Exercise aim:
Leaving out the pictures, output each record exactly as it stands.

[Stored data]

▬▬▬▬▬▬▬▬▬▬

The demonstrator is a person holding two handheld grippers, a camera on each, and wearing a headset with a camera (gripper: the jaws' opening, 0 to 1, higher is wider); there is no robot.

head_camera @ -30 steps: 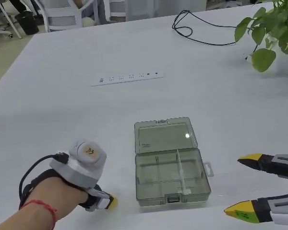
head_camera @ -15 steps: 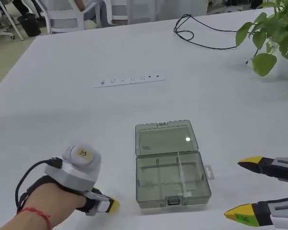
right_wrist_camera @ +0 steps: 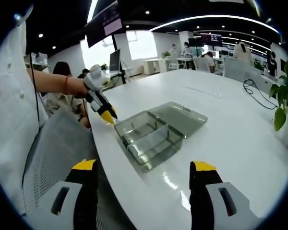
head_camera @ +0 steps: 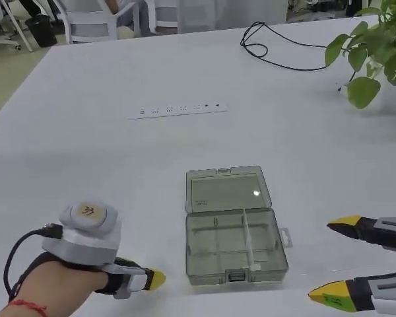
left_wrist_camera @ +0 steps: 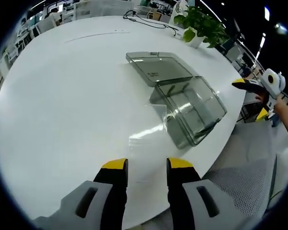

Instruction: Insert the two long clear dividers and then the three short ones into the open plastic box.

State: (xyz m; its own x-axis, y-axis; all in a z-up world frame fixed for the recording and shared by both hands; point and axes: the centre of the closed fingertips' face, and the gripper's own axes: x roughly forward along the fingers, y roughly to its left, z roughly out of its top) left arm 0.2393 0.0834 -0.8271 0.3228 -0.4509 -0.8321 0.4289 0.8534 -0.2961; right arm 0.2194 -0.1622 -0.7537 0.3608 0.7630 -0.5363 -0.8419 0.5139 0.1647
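Note:
The open clear plastic box [head_camera: 211, 247] lies near the table's front edge, its lid [head_camera: 226, 189] folded flat behind it. A clear divider [head_camera: 246, 239] stands upright in the tray, running front to back. My left gripper [head_camera: 156, 279] lies low on the table to the left of the box, its yellow tips pointing at it. In the left gripper view the left gripper [left_wrist_camera: 148, 165] is open by a narrow gap with bare table between its tips, and the box [left_wrist_camera: 189, 108] is ahead. My right gripper [head_camera: 336, 259] is wide open and holds nothing to the right of the box [right_wrist_camera: 144, 134].
A white power strip [head_camera: 178, 109] lies across the middle of the white table [head_camera: 86, 152]. A black cable [head_camera: 277, 49] loops at the back and a green plant [head_camera: 373, 46] stands at the back right. Chairs [head_camera: 86, 20] stand beyond the far edge.
My left hand has swung to the left and lower, so the left gripper lies flatter, with its tip near the same spot. The right gripper and the box have stayed put.

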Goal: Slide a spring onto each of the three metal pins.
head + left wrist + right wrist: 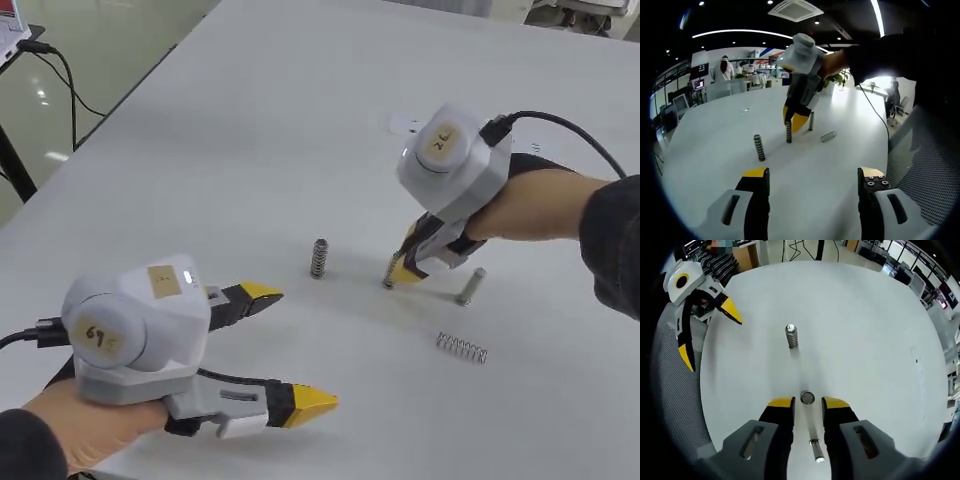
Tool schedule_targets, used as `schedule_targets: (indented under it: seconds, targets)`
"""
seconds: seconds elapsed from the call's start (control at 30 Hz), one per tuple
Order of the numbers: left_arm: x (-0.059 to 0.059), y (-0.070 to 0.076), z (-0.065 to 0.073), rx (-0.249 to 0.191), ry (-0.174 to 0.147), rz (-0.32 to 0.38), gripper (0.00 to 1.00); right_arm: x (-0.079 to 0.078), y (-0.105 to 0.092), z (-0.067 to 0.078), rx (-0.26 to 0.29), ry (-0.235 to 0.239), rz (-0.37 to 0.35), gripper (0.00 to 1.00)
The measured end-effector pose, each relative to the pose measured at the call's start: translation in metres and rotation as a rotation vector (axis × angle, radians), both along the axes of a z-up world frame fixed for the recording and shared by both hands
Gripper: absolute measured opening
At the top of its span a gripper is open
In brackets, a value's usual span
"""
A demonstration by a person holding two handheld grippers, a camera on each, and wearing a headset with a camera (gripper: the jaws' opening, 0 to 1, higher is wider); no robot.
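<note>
The right gripper point(405, 268) is hovering with its yellow-tipped jaws a little apart. The short metal pin wearing a dark coil spring point(390, 272) is standing just between and below the tips, with slivers of white tabletop point(250, 130) showing either side, so nothing is being clamped. Any sideways drift looks likely to clip that pin and topple it, since it seems to be merely standing on its base. Its long axis is running straight up, top towards the jaws. Another sprung pin point(319, 258) is standing well beyond the tips. The bare silver pin point(470, 287) is waiting upright behind them, and the loose steel coil spring point(461, 347) is lying flat nearby, free to roll. The left gripper point(289, 346) is idling with its jaws wide apart, holding nothing.
</note>
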State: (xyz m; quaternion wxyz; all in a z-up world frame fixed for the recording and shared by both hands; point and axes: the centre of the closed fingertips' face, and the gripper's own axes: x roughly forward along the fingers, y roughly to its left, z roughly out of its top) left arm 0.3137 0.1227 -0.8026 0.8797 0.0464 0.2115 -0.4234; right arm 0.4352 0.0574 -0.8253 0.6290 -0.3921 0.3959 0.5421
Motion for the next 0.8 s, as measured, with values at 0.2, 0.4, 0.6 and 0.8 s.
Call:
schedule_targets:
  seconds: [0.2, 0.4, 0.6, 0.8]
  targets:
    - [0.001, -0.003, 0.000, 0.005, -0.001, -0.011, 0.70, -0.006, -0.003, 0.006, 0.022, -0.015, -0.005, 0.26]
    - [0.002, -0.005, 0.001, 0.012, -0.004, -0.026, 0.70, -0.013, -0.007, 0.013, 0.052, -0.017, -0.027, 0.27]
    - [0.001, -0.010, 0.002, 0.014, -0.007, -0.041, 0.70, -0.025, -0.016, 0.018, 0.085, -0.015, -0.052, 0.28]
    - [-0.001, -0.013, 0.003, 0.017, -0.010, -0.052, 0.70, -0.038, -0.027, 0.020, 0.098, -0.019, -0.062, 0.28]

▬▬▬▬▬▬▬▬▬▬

Response area:
The demonstrator is a person holding two handheld grippers, a camera on each, and wearing a headset with a camera (gripper: the jaws' opening, 0 to 1, higher is wider); there is no robot.

head_camera @ -30 steps: 
head_camera @ -15 steps: 
right_wrist_camera @ +0 steps: 
head_camera @ +0 steps: 
left_wrist_camera @ +0 steps: 

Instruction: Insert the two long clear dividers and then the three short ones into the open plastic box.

State: (xyz m; its own x-axis, y-axis; all in a z-up world frame fixed for the recording and shared by both hands; point and axes: the centre of the closed fingertips' face, and the gripper's own axes: x roughly forward along the fingers, y roughly to its left, z roughly out of its top) left arm 0.2393 0.0834 -0.8271 0.3228 -0.4509 -0.8321 0.4289 0.8534 -0.2961; right arm 0.2194 -0.1622 -0.7537 0.3608 0.7630 -0.5363 -0.8419 0.5139 0.1647
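Note:
The open clear plastic box [head_camera: 211, 247] lies near the table's front edge, its lid [head_camera: 226, 189] folded flat behind it. A clear divider [head_camera: 246, 239] stands upright in the tray, running front to back. My left gripper [head_camera: 156, 279] lies low on the table to the left of the box, its yellow tips pointing at it. In the left gripper view the left gripper [left_wrist_camera: 148, 165] is open by a narrow gap with bare table between its tips, and the box [left_wrist_camera: 189, 108] is ahead. My right gripper [head_camera: 336, 259] is wide open and holds nothing to the right of the box [right_wrist_camera: 144, 134].
A white power strip [head_camera: 178, 109] lies across the middle of the white table [head_camera: 86, 152]. A black cable [head_camera: 277, 49] loops at the back and a green plant [head_camera: 373, 46] stands at the back right. Chairs [head_camera: 86, 20] stand beyond the far edge.
My left hand has swung to the left and lower, so the left gripper lies flatter, with its tip near the same spot. The right gripper and the box have stayed put.
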
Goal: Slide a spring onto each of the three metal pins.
head + left wrist + right wrist: 
Tool schedule_targets, used as `schedule_targets: (indented under it: seconds, targets)`
"""
seconds: seconds elapsed from the call's start (control at 30 Hz), one per tuple
Order of the numbers: left_arm: x (-0.059 to 0.059), y (-0.070 to 0.076), z (-0.065 to 0.073), rx (-0.249 to 0.191), ry (-0.174 to 0.147), rz (-0.32 to 0.38), gripper (0.00 to 1.00); right_arm: x (-0.079 to 0.078), y (-0.105 to 0.092), z (-0.067 to 0.078), rx (-0.26 to 0.29), ry (-0.235 to 0.239), rz (-0.37 to 0.35), gripper (0.00 to 1.00)
The measured end-effector pose, each relative to the pose measured at the call's start: translation in metres and rotation as a rotation vector (axis × angle, radians), both along the axes of a z-up world frame fixed for the recording and shared by both hands
Gripper: absolute measured opening
At the top of its span a gripper is open
In brackets, a value's usual span
"""
A demonstration by a person holding two handheld grippers, a camera on each, and wearing a headset with a camera (gripper: the jaws' opening, 0 to 1, higher is wider); no robot.
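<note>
The right gripper point(405, 268) is hovering with its yellow-tipped jaws a little apart. The short metal pin wearing a dark coil spring point(390, 272) is standing just between and below the tips, with slivers of white tabletop point(250, 130) showing either side, so nothing is being clamped. Any sideways drift looks likely to clip that pin and topple it, since it seems to be merely standing on its base. Its long axis is running straight up, top towards the jaws. Another sprung pin point(319, 258) is standing well beyond the tips. The bare silver pin point(470, 287) is waiting upright behind them, and the loose steel coil spring point(461, 347) is lying flat nearby, free to roll. The left gripper point(289, 346) is idling with its jaws wide apart, holding nothing.
</note>
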State: (xyz m; quaternion wxyz; all in a z-up world frame fixed for the recording and shared by both hands; point and axes: the centre of the closed fingertips' face, and the gripper's own axes: x roughly forward along the fingers, y roughly to its left, z roughly out of its top) left arm 0.3137 0.1227 -0.8026 0.8797 0.0464 0.2115 -0.4234; right arm 0.4352 0.0574 -0.8253 0.6290 -0.3921 0.3959 0.5421
Motion for the next 0.8 s, as measured, with values at 0.2, 0.4, 0.6 and 0.8 s.
Call:
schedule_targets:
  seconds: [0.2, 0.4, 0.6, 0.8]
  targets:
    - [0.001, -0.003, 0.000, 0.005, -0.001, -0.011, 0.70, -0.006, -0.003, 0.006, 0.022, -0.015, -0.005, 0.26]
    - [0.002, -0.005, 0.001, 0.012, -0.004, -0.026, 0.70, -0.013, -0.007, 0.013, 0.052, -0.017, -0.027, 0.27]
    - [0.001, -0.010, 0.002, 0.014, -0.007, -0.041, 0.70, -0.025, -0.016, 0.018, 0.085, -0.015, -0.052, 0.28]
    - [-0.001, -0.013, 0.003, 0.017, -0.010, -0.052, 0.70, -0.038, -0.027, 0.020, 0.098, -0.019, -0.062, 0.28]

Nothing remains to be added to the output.